Usaba ropa como la de un guerrero de la antigüedad, incluso tenía más sentido de lo que podía imaginar, estaba armado hasta los dientes con arcos, flechas, dagas y espadas.
Le pareció que estaba esperando algo, miró a la derecha, después a la izquierda, observó sus manos. Estas no eran las manos del adolescente que era, eran las de un hombre y muy grandes. El aire fresco le decía que tal vez era el final del otoño, principio del invierno, no estaba seguro. Para su sorpresa, una figura de un hombre se materializó a su lado.
—No deberías hacer esto solo, Gregori.
—¡Basta! Ettard, tengo que hacerlo.... De otro modo no seré digno de ser su hijo.
—¡Por la gran madre, alteza! Esto no la traerá de regreso.
Gregori le lanzó una larga mirada al hombre a su lado, algo le decía que podía confiar su vida en él y sabía que tenía razón. No podía traerla de regreso, Frhion su amada madre se había perdido para siempre, pero no podía detenerse, ya estaba a más de la mitad del camino.
—¿Él vendrá?
—Sí, alteza.
—¿Ellos?
—No, la Hermandad se rehusó.
—Entonces no les convenció, ¿Cómo podría? Él es la muerte misma.
—Gracias por el halago, Príncipe.
Se volvió a ver al segundo hombre que llegó tras ellos, los saludó de guerrero a guerrero.
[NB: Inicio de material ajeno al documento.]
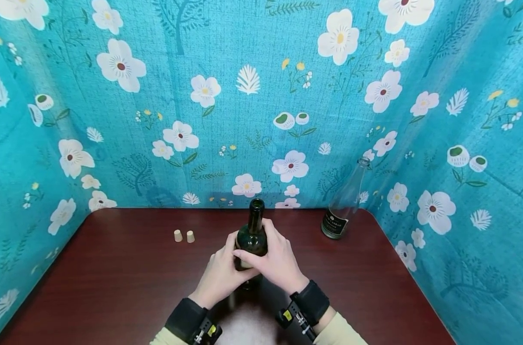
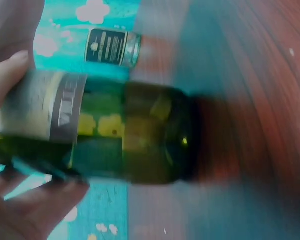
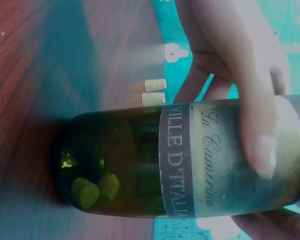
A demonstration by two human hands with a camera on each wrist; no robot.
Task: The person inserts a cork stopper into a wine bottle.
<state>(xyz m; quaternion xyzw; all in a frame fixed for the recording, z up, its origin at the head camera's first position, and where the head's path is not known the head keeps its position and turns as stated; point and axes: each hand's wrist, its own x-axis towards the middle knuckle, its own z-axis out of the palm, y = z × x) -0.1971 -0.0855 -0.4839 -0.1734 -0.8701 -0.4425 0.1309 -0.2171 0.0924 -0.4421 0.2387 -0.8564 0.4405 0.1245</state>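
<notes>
Head view: two-handed grip on a green bottle (image 1: 251, 239)

The green bottle is held neck-up over the middle of the table (image 1: 114, 278). The left hand (image 1: 222, 269) and the right hand (image 1: 282, 256) curl round opposite sides of it, the right thumb crossing the front. This opposed hold probably steadies the smooth, round glass while leaving the neck (image 1: 256, 215) uncovered. Whether the bottle touches the table cannot be told. In the right wrist view, two cork-like pieces (image 3: 85, 193) lie inside near its bottom, presumably settled there by their weight. Two corks (image 1: 190, 236) stand near each other beyond the left hand; a clear bottle (image 1: 346, 201) occupies the far right corner, apparently set aside from the work.
</notes>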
Los ojos lapislázuli de Gregori se encontraron con los pozos Oscuros, vacíos y sin vida, sin nada que perder, en algún punto sus ojos habían sido amatista. Pero solo dos de los presentes sabían el porqué, y ninguno estaba dispuesto a hablar.
—¿Ellos no te dirán dónde está?
—No, dicen que es un lugar seguro para ella y para sus padres.
—¿Los Reyes Trelkian te dijeron algo?
—Los veré la próxima luna, quizás sean nuestra última esperanza.
Los tres hombres volvieron su rostro al valle que tenían enfrente de ellos, tres figuras más se acercaron a ellos, a uno de estos lo reconoció.
—Alteza, reciba a sus soldados.
Los tres se arrodillaron colocando una sola rodilla en el suelo, en una posición que se llama escuadra, sus espadas clavadas en el suelo frente a ellos.
—¿Tres Lobos?
—Ettard, ellos tres son un ejército en sí mismos —respondió Gregori.
Ettard se volvió a verlos, los tres Lobos se pusieron de pie y al igual que los dos hombres que estaban a su lado su aura desprendía muerte. Una vez juntos, el grupo comenzó a avanzar, no tenían un rumbo fijo, no tenía muy en claro el porqué. Pero era algo que tenían que hacer, todos tenían la certeza de que sin el Oscuro, aun con el poder de los seis no lograrían su objetivo.